CAISO expects next year's transmission plan to identify the need for 70 GW of new capacity by 2033, to meet increased demand from the transportation and building sectors, and a total of 120 GW by 2045 to reach the state's clean energy goals.
Long Beach, California plans $4.7 billion offshore wind port
The Port of Long Beach in California has unveiled plans for a $4.7 billion facility to manufacture and assemble floating wind turbines, a linchpin project that could help lower development costs.
The Pier Wind seaport will be designed to build and deploy huge 20 MW turbines, far larger than current models. Developers continue to seek larger turbines to gain economies of scale and the largest deployed to date is 15 MW.
Construction of the Pier Wind facility could potentially start in January 2027. The 400-acre facility would go on stream gradually between 2031 and 2035.
Forecast U.S. offshore wind installations
(Click image to enlarge)
Source: Department of Energy report on U.S. offshore wind supply chain, June 2022
The Port of Long Beach features one of the deepest channels in the U.S., direct access to the open ocean, and no air height restrictions.
“No other location has the space to achieve the economies of scale needed to drive down the cost of energy for these huge turbines,” said Port of Long Beach Executive Director Mario Cordero.
Long Beach could potentially be the second offshore wind port in the state. The California Energy Commission last year approved $10.5 million in funding to upgrade the Port of Humboldt Bay so that it can support the development of up to 1.6 GW of offshore wind in northern California. The funds will go toward preliminary engineering and design work, as well as environmental impact assessments.

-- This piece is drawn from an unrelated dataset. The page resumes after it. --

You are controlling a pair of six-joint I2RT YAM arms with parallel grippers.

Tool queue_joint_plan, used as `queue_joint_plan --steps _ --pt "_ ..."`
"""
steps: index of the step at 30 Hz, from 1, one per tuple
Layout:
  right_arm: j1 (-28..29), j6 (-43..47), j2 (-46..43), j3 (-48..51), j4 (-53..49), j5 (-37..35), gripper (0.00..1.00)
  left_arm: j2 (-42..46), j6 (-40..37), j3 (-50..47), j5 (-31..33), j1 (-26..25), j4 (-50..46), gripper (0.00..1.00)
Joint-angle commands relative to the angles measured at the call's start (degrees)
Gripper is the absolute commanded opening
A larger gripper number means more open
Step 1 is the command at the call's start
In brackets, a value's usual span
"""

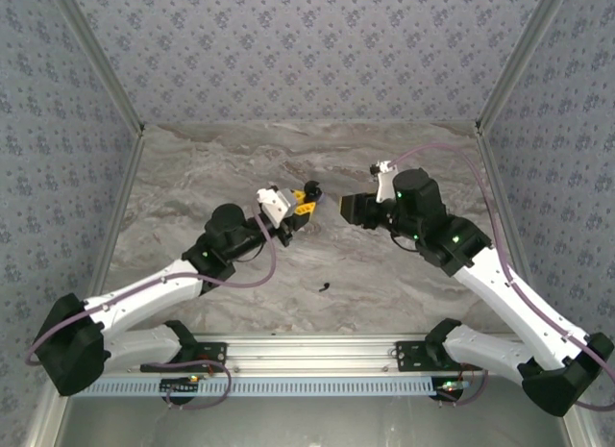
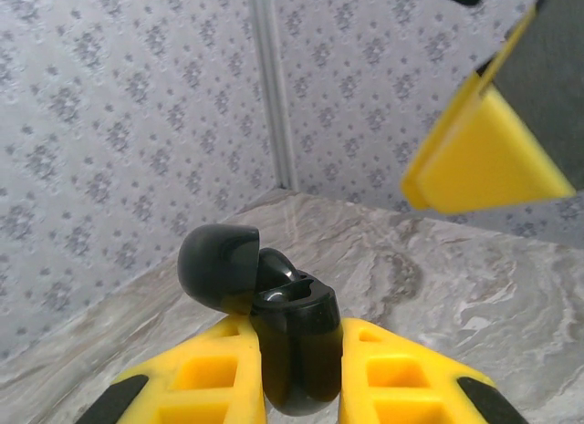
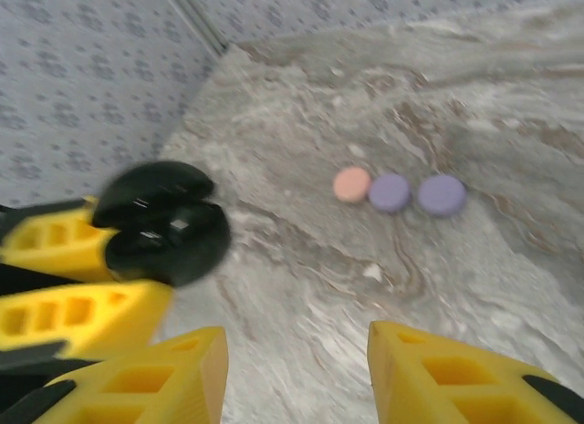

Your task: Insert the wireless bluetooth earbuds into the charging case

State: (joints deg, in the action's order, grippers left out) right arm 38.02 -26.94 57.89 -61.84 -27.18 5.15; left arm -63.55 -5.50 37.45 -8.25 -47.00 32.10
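Your left gripper (image 2: 297, 342) is clamped hard on the black case (image 2: 290, 301). Its yellow fingers (image 2: 214, 374) press both sides, and the case stands upright between them at the bottom centre of the left wrist view. The lid (image 2: 217, 264) is flipped open and tipped back to the left. There is something dark and glossy in the well, but you can't tell whether an earbud sits in there.

Your right gripper (image 3: 297, 342) has its jaws partly spread, with bare table (image 3: 301, 278) between them and nothing held. In its wrist view the black case sits at the left of frame, up and left of the fingertips, near but not touching. From the left wrist, one of its fingers (image 2: 484, 160) hangs in the upper right, above the case and apart from it.

From above, the two grippers face each other at mid-frame with their tips near. In the lower centre a tiny black earbud (image 1: 324, 287) lies loose on the table, well apart from both grippers and too small to read its pose.

At centre right of the right wrist view, a pink case (image 3: 351, 184) and two lilac cases (image 3: 390, 192) sit in a row. All three are shut, so their contents are hidden.
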Motion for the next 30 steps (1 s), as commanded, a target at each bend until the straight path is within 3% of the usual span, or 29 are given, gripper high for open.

The federal government wants to build 15 GW of floating offshore wind by 2035 and has set a cost target of $45/MWh, which will require huge investments in domestic manufacturing to achieve high production volumes, industry experts told Reuters Events last year.
Construction on the first U.S. pilot floating wind project off the coast of Maine is slated to start this year and the government auctioned off five leases for floating offshore wind farms along California's north and central coast in December.
The winners were mainly divisions of European energy companies that are already investing in offshore wind on the East Coast, including Equinor, Copenhagen Infrastructure Partners, RWE, and Ocean Winds (a joint venture between Engie and EDP Renewables); as well as U.S. developer Invenergy.
Ireland allocates first offshore wind contracts
Ireland has awarded state-backed power contracts to four offshore wind projects with a combined capacity of 3.1 GW in its first auction of offshore wind capacity.
The winning bids were the North Irish Sea Array (Statkraft, 500 MW), Dublin Array (RWE and Saorgus Energy, 824 MW), Codling Wind Park (EDF and Fred Olsen, 1,300 MW), and Sceirde Rocks (Corio Generation, 450 MW). The first three projects are on the East Coast and the fourth is on the West Coast.
The government secured an average price of 86.05 euros/MWh ($93.0/MWh), which compares to an average wholesale electricity price of over 200 euros/MWh over the past 12 months, a period in which prices soared following Russia's invasion of Ukraine.
The auction represents a key step towards Ireland’s target of producing 80% of electricity from renewables by 2030. The facilities will be able to produce about a quarter of total electricity consumption, enough to power 2.5 million homes.